§ PROBLEM TO SOLVE: Here are the records. Write out exactly the lines between the one holding "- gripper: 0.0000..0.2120" and the one holding "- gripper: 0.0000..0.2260", inclusive.

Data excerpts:
※ ※ ※

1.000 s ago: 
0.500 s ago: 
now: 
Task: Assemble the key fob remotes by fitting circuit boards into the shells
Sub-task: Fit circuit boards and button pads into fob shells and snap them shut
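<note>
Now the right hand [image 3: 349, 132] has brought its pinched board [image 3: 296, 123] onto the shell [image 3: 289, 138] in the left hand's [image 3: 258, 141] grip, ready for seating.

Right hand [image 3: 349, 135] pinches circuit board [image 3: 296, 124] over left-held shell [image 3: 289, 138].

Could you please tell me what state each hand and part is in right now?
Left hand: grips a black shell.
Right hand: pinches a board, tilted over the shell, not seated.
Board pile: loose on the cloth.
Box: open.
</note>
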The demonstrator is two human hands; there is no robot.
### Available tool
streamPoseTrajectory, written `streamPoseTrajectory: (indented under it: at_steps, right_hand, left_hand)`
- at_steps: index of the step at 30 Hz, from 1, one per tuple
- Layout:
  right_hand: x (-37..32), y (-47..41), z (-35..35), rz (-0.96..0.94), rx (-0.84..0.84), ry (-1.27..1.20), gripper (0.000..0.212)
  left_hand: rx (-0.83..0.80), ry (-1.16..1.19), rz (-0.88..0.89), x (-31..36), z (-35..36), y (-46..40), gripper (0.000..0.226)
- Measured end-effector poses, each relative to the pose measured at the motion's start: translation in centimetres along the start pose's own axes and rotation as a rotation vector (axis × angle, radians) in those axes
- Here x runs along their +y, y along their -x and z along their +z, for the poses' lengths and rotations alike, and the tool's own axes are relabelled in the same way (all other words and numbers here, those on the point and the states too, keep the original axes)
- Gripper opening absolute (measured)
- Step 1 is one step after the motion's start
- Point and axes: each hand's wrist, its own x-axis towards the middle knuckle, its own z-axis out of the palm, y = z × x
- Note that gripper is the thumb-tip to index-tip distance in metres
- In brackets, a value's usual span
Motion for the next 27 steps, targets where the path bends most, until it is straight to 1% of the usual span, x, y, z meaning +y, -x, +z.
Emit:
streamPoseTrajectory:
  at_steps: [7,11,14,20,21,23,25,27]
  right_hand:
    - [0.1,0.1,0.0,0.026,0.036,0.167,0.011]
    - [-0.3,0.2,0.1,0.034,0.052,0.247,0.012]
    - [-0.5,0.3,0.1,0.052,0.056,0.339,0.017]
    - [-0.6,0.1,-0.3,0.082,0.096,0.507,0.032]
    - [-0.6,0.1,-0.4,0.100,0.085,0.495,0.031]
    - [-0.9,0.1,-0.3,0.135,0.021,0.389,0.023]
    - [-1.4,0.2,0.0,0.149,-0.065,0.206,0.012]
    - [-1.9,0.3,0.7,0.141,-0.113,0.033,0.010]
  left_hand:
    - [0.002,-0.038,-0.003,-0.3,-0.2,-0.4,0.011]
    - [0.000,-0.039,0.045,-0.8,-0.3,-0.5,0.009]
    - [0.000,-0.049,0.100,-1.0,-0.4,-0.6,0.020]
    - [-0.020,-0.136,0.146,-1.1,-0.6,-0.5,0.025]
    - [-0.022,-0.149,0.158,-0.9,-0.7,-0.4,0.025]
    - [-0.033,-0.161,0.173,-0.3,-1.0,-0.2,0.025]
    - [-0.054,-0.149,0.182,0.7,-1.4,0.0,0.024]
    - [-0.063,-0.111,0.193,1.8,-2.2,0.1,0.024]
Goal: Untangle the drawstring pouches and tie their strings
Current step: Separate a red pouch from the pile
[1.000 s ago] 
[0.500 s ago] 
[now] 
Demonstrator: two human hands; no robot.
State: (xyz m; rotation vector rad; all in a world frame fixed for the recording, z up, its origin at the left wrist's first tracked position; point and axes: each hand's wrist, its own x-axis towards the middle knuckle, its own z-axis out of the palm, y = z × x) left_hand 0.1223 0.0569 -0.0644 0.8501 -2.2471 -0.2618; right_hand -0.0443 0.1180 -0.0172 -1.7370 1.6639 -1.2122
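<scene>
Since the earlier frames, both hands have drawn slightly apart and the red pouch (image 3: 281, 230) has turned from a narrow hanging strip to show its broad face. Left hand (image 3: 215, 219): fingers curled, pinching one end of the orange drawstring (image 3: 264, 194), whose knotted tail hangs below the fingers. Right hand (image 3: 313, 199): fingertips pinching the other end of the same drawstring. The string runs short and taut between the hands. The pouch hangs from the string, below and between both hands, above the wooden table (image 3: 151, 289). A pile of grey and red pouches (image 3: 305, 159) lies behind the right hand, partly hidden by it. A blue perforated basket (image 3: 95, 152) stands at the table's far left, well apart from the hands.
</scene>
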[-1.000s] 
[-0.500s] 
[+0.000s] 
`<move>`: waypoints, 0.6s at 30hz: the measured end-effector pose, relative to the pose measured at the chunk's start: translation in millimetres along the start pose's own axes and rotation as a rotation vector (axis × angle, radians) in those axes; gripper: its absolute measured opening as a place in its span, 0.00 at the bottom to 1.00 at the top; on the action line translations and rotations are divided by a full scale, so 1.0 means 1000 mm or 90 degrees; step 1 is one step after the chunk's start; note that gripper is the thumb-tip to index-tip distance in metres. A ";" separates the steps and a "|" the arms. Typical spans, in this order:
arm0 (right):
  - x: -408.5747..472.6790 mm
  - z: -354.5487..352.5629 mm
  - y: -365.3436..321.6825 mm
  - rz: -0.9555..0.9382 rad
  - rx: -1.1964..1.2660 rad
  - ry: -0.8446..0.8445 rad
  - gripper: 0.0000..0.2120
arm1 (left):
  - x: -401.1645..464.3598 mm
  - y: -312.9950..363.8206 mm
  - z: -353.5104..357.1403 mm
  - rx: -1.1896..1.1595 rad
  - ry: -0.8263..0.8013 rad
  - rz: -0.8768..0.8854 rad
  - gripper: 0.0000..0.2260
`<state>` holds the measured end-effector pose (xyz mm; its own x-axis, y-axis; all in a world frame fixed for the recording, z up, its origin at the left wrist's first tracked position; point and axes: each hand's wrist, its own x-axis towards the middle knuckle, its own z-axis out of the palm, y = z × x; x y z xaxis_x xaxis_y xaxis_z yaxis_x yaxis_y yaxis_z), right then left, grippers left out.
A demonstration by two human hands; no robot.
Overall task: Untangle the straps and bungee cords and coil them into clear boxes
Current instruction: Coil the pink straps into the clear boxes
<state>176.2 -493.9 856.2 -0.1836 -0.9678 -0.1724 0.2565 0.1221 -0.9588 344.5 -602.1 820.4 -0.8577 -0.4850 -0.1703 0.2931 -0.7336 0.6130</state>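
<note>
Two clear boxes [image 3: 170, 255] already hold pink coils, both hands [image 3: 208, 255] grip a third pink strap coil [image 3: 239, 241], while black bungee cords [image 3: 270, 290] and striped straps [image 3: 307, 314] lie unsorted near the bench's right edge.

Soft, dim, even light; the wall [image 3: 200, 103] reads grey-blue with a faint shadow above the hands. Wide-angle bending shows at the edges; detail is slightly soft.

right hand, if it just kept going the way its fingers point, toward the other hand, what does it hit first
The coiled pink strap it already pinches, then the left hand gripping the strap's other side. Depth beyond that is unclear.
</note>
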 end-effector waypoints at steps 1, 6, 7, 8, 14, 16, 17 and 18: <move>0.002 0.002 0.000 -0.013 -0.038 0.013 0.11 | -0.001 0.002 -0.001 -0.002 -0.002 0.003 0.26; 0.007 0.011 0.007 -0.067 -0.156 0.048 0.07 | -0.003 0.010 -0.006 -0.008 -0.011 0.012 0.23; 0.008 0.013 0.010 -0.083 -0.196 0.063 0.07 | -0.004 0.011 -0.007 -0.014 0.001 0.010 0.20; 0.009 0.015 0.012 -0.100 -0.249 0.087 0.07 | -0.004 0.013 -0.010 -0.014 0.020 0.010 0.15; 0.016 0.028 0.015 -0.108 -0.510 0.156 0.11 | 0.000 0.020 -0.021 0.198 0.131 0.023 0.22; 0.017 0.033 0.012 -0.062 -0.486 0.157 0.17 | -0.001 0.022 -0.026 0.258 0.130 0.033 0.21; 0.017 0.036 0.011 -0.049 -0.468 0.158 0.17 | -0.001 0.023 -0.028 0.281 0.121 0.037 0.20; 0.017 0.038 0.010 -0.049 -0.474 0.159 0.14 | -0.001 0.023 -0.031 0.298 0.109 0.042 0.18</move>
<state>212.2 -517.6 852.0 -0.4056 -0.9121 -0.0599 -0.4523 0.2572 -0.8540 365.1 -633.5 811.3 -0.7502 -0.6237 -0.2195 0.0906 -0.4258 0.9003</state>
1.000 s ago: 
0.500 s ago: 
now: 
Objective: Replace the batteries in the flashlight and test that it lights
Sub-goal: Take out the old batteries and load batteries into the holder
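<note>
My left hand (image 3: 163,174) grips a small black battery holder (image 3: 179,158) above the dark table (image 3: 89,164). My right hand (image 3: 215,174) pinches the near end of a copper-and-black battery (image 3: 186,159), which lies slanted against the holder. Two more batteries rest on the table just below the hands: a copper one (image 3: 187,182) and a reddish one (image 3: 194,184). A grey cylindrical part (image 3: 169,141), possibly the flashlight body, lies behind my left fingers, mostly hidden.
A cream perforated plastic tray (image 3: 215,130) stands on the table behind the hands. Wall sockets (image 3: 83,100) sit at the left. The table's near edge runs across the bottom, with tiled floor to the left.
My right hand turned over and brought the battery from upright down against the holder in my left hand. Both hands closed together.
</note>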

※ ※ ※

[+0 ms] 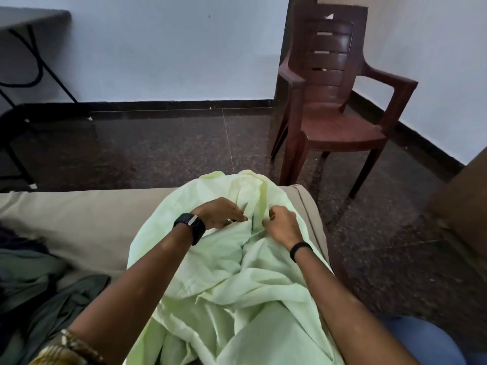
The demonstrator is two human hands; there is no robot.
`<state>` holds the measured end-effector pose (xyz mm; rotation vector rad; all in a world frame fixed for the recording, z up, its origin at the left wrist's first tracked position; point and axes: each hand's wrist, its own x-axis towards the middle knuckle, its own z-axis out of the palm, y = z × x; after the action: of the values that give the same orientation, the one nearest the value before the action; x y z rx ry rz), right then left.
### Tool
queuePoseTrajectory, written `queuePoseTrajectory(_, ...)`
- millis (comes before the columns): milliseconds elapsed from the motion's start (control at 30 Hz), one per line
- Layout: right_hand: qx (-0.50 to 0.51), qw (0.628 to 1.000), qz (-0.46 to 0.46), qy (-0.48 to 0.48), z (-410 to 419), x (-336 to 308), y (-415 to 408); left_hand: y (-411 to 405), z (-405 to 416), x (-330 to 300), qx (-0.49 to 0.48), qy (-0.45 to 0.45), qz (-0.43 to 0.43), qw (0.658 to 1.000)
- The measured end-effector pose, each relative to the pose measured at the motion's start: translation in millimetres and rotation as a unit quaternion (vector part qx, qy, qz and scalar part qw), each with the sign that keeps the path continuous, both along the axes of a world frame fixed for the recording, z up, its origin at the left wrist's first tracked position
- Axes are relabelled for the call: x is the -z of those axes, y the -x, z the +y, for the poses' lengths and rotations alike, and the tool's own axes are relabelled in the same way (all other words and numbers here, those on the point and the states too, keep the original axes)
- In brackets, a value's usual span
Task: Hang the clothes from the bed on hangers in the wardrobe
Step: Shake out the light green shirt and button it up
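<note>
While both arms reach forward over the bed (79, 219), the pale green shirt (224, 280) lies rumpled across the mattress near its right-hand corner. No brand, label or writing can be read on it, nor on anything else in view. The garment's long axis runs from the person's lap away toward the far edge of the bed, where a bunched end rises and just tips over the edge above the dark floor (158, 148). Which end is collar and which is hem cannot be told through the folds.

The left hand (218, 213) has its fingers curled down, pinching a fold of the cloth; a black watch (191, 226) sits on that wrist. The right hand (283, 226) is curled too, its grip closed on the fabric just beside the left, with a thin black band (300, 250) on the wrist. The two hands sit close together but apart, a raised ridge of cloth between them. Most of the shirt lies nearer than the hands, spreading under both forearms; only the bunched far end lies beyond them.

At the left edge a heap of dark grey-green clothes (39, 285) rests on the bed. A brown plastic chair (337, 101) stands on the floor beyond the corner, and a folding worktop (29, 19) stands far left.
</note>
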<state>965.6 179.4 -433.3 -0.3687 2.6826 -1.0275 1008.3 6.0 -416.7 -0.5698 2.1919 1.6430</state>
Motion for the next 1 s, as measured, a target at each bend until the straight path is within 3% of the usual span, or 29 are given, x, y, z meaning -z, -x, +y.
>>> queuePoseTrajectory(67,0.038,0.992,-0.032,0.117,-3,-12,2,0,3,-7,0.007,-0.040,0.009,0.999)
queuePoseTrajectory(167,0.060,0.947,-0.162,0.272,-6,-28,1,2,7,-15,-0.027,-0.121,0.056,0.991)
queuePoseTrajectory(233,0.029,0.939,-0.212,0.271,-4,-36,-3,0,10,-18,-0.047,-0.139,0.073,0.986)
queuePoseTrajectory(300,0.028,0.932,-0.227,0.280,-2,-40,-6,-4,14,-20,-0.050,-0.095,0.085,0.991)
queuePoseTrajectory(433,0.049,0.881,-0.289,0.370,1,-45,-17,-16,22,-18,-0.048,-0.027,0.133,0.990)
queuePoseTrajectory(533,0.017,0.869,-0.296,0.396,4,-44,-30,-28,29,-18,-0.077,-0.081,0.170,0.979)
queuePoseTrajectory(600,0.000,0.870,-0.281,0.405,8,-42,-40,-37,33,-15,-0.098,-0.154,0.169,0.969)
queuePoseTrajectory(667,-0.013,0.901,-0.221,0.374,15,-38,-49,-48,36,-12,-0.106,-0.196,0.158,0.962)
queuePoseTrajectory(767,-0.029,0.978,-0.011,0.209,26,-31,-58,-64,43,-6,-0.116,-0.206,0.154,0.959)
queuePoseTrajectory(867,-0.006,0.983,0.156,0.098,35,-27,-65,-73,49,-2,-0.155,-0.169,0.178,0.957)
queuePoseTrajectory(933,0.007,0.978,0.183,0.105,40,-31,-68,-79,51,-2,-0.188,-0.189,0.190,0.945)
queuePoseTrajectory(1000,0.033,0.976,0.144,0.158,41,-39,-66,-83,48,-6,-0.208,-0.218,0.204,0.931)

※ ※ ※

§ REPLY TO THE TASK:
  - gripper: 0.0000..0.2120
arm1 (left):
  - x: -401.1645..464.3598 mm
  - y: -312.9950..363.8206 mm
  - z: -353.5104..357.1403 mm
  - rx: -1.1896..1.1595 rad
  - ry: -0.8263..0.8013 rad
  - rz: -0.8768..0.8854 rad
  - gripper: 0.0000..0.2260

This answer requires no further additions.